**Aim of the exercise**
Repeat every entry, word for word, leaving no line out.

+++ Recorded information +++

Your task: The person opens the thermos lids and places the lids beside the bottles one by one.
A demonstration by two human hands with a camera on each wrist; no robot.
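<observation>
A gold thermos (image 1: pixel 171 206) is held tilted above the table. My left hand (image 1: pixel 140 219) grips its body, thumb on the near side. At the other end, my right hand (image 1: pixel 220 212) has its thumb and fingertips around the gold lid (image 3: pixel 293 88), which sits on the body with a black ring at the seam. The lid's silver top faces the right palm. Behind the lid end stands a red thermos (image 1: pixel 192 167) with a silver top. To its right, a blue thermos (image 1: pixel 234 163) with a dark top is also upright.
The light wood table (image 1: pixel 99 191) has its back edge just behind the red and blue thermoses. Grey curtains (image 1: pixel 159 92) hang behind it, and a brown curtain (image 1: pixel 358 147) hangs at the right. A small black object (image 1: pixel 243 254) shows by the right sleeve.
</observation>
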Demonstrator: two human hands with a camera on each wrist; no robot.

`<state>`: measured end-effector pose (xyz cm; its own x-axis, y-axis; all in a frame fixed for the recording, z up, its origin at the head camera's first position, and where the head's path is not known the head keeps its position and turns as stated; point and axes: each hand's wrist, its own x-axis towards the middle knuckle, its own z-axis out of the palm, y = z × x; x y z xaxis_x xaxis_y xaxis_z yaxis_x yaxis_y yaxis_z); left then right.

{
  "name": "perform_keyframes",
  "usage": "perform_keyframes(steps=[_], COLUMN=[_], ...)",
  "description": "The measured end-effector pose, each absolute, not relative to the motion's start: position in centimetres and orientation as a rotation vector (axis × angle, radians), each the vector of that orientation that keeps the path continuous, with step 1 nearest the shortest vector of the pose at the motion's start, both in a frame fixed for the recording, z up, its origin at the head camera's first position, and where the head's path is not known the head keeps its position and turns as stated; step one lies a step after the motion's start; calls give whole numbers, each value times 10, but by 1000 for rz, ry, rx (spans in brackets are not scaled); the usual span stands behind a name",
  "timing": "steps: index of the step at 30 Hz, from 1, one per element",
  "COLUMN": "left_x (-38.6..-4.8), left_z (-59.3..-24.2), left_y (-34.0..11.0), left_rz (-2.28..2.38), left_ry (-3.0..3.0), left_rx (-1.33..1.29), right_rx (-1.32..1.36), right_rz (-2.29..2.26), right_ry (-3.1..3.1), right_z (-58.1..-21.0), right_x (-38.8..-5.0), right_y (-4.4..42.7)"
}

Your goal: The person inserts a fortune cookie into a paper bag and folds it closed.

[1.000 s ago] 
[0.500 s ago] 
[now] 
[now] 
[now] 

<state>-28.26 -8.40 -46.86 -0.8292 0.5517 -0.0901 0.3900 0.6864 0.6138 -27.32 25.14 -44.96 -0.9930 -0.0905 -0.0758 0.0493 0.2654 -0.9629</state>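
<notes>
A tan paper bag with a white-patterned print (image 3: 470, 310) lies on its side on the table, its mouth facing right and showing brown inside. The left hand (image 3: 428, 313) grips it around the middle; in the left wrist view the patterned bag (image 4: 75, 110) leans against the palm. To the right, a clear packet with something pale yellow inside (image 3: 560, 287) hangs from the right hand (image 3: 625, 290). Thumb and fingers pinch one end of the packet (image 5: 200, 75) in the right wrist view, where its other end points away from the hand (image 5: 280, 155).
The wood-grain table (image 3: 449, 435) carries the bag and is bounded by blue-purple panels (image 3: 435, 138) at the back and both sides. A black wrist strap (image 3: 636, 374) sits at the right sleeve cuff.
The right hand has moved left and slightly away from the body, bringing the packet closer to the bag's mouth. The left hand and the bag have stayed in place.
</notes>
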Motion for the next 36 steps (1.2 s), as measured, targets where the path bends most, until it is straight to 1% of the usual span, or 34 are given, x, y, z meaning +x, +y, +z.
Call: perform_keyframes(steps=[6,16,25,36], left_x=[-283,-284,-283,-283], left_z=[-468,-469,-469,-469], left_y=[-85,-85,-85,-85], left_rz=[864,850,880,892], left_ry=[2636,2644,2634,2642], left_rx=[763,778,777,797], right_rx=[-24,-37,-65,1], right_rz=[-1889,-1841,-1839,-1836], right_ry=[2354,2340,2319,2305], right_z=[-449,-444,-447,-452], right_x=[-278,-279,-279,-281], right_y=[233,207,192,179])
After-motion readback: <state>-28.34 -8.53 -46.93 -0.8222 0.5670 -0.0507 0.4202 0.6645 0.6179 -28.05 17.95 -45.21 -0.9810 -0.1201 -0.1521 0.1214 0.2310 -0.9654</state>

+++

**Solution to this task**
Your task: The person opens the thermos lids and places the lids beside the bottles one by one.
A demonstration by two human hands with a camera on each wrist; no robot.
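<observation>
A gold thermos (image 1: pixel 171 206) is held tilted above the table. My left hand (image 1: pixel 140 219) grips its body, thumb on the near side. At the other end, my right hand (image 1: pixel 220 212) has its thumb and fingertips around the gold lid (image 3: pixel 293 88), which sits on the body with a black ring at the seam. The lid's silver top faces the right palm. Behind the lid end stands a red thermos (image 1: pixel 192 167) with a silver top. To its right, a blue thermos (image 1: pixel 234 163) with a dark top is also upright.
The light wood table (image 1: pixel 99 191) has its back edge just behind the red and blue thermoses. Grey curtains (image 1: pixel 159 92) hang behind it, and a brown curtain (image 1: pixel 358 147) hangs at the right. A small black object (image 1: pixel 243 254) shows by the right sleeve.
</observation>
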Demonstrator: two human hands with a camera on each wrist; no robot.

`<state>`: measured end-effector pose (xyz cm; its own x-axis, y-axis; all in a frame fixed for the recording, z up, its origin at the head camera's first position, and where the head's path is not known the head keeps its position and turns as stated; point and axes: each hand's wrist, its own x-axis towards the middle knuckle, its own z-axis out of the palm, y = z × x; x y z xaxis_x xaxis_y xaxis_z yaxis_x yaxis_y yaxis_z); left then right.

{
  "name": "perform_keyframes",
  "usage": "perform_keyframes(steps=[_], COLUMN=[_], ...)",
  "description": "The measured end-effector pose, each absolute, not relative to the motion's start: position in centimetres and orientation as a rotation vector (axis × angle, radians), each the vector of that orientation that keeps the path continuous, with step 1 nearest the shortest vector of the pose at the motion's start, both in a frame fixed for the recording, z up, its origin at the head camera's first position, and where the head's path is not known the head keeps its position and turns as stated; step one lies a step after the motion's start; calls give whole numbers, each value times 10, but by 1000 for rz, ry, rx (spans in brackets are not scaled); the usual span stands behind a name",
  "timing": "steps: index of the step at 30 Hz, from 1, one per element",
  "COLUMN": "left_x (-38.6..-4.8), left_z (-59.3..-24.2), left_y (-34.0..11.0), left_rz (-2.28..2.38), left_ry (-3.0..3.0), left_rx (-1.33..1.29), right_rx (-1.32..1.36), right_rz (-2.29..2.26), right_ry (-3.1..3.1), right_z (-58.1..-21.0), right_x (-38.8..-5.0), right_y (-4.4..42.7)"
}

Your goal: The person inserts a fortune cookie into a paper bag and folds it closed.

[1.000 s ago] 
[0.500 s ago] 
[now] 
[now] 
[now] 

<state>-28.26 -8.40 -46.86 -0.8292 0.5517 -0.0901 0.3900 0.6864 0.6138 -27.32 25.14 -44.96 -0.9930 -0.0905 -0.0758 0.0493 0.2654 -0.9629</state>
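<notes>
A tan paper bag with a white-patterned print (image 3: 470, 310) lies on its side on the table, its mouth facing right and showing brown inside. The left hand (image 3: 428, 313) grips it around the middle; in the left wrist view the patterned bag (image 4: 75, 110) leans against the palm. To the right, a clear packet with something pale yellow inside (image 3: 560, 287) hangs from the right hand (image 3: 625, 290). Thumb and fingers pinch one end of the packet (image 5: 200, 75) in the right wrist view, where its other end points away from the hand (image 5: 280, 155).
The wood-grain table (image 3: 449, 435) carries the bag and is bounded by blue-purple panels (image 3: 435, 138) at the back and both sides. A black wrist strap (image 3: 636, 374) sits at the right sleeve cuff.
The right hand has moved left and slightly away from the body, bringing the packet closer to the bag's mouth. The left hand and the bag have stayed in place.
</notes>
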Motion for the next 36 steps (1.2 s), as measured, targets where the path bends most, until it is straight to 1% of the usual span, or 34 are given, x, y, z meaning +x, +y, +z.
Call: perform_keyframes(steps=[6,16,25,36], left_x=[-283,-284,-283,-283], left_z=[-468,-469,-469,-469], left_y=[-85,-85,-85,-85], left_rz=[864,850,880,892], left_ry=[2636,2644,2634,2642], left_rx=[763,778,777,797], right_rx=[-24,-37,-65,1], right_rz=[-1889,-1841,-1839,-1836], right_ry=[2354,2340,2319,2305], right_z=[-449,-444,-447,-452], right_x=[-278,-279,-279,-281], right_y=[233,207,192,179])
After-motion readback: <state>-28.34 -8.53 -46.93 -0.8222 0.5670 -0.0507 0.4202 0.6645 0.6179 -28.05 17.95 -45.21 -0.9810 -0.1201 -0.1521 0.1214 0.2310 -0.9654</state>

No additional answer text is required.